这会带来不同的感受。更快、更有杠杆效应,但起初也会更令人眩晕。每周例会、季度规划、年度评审这些旧节奏,可能逐渐失效;新的节奏会自然长出来。我们会牺牲一些可读性,换来规模和速度。
Beyond the waterwheels
超越水车
Every miracle material required people to stop seeing the world via the rearview mirror and start imagining the new one. Carnegie looked at steel and saw city skylines. Lancashire mill owners looked at steam engines and saw factory floors free from rivers.
每一种奇迹材料都要求人们停止透过后视镜看世界,转而开始想象一个全新的未来。卡内基从钢铁中看到了城市天际线。兰开夏郡的工厂主从蒸汽机中看到了摆脱河流束缚的工厂车间。
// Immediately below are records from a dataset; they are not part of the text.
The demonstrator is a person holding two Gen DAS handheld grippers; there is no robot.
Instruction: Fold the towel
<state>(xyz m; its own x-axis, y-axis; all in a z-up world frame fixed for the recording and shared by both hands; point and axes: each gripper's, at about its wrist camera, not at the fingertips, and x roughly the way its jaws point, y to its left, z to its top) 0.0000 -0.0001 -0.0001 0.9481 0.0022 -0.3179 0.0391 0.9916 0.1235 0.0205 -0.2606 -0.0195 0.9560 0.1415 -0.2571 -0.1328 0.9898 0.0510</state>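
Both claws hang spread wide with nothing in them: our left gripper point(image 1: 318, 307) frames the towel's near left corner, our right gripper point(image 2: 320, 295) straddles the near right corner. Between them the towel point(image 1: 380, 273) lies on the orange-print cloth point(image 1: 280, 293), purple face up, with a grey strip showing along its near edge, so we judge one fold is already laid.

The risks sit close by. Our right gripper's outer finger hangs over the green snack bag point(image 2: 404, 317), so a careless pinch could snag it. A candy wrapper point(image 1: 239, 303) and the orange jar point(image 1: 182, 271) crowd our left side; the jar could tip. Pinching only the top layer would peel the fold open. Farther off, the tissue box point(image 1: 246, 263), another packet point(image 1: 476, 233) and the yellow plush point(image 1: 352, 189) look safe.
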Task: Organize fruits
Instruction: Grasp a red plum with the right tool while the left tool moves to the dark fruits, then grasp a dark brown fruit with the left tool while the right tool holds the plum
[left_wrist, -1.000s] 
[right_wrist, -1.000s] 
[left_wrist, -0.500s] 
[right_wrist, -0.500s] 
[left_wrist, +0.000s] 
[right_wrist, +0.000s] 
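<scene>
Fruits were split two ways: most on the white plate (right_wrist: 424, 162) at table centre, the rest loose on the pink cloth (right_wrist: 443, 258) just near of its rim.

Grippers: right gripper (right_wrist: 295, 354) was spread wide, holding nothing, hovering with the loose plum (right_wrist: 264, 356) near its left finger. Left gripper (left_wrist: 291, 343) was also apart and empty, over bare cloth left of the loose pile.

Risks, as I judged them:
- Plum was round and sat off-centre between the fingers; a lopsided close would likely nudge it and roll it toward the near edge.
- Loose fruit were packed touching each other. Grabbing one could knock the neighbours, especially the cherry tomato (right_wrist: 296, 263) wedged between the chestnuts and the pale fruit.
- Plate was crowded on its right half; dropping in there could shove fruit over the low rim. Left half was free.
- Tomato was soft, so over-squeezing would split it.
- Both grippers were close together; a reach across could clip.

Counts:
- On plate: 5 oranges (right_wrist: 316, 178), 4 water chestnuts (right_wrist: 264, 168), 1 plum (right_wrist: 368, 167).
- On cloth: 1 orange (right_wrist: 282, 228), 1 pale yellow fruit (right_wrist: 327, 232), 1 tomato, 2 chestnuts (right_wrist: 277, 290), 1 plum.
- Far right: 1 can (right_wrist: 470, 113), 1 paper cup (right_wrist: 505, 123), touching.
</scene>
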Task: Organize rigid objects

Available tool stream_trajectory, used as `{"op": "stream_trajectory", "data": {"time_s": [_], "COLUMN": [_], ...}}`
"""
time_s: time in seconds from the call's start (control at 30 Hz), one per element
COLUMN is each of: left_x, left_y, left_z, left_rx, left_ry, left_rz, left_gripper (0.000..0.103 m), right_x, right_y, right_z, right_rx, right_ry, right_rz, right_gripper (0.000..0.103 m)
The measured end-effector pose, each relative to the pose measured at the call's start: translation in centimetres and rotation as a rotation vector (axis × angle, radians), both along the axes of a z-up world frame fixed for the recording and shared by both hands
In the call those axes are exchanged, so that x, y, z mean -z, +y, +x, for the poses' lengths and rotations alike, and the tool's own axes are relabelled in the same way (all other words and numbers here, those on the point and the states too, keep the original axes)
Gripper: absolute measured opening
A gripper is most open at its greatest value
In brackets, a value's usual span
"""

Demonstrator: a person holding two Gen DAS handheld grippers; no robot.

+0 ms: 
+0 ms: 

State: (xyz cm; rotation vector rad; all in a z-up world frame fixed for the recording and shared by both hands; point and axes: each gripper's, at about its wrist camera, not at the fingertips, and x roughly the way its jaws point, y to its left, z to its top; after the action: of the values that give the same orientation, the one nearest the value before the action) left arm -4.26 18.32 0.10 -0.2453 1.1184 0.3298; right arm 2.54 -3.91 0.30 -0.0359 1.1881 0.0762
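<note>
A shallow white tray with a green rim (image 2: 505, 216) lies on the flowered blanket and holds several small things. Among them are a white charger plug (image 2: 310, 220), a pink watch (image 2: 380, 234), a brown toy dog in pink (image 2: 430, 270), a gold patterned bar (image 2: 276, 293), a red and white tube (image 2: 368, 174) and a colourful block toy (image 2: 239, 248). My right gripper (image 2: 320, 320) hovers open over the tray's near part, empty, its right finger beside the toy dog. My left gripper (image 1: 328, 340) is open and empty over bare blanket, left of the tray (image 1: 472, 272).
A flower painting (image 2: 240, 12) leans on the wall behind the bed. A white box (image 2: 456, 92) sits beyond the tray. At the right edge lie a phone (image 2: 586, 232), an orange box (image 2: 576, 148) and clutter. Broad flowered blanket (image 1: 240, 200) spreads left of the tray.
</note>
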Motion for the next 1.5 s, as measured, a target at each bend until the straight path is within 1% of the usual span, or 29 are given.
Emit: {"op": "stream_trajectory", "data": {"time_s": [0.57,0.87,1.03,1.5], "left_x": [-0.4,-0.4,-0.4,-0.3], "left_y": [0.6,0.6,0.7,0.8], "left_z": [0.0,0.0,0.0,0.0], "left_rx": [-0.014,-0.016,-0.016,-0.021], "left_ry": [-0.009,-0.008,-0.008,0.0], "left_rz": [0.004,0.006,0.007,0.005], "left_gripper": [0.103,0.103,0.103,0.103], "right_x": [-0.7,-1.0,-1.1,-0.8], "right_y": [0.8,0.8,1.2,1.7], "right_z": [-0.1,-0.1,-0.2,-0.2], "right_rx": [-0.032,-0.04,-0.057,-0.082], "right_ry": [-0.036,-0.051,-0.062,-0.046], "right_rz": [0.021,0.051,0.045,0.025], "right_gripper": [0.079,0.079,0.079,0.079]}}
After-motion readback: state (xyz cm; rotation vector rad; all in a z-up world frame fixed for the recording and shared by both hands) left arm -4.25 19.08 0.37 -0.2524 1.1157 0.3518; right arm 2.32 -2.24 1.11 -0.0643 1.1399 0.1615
We are still in the waterwheel phase of AI, bolting chatbots onto workflows designed for humans. We need to stop asking AI to be merely our copilots. We need to imagine what knowledge work could look like when human organizations are reinforced with steel, when busywork is delegated to minds that never sleep.
我们仍处于AI的"水车阶段",把聊天机器人拧进为人类设计的流程里,让它充当副驾驶。真正需要发生的,是更激进的想象:当组织被"钢铁"加固,当琐碎工作交给永不休眠的思维,知识工作会变成怎样?
Steel. Steam. Infinite minds. The next skyline is there, waiting for us to build it.
钢铁、蒸汽、无限心智。下一道天际线已经在那里,等待我们去建造。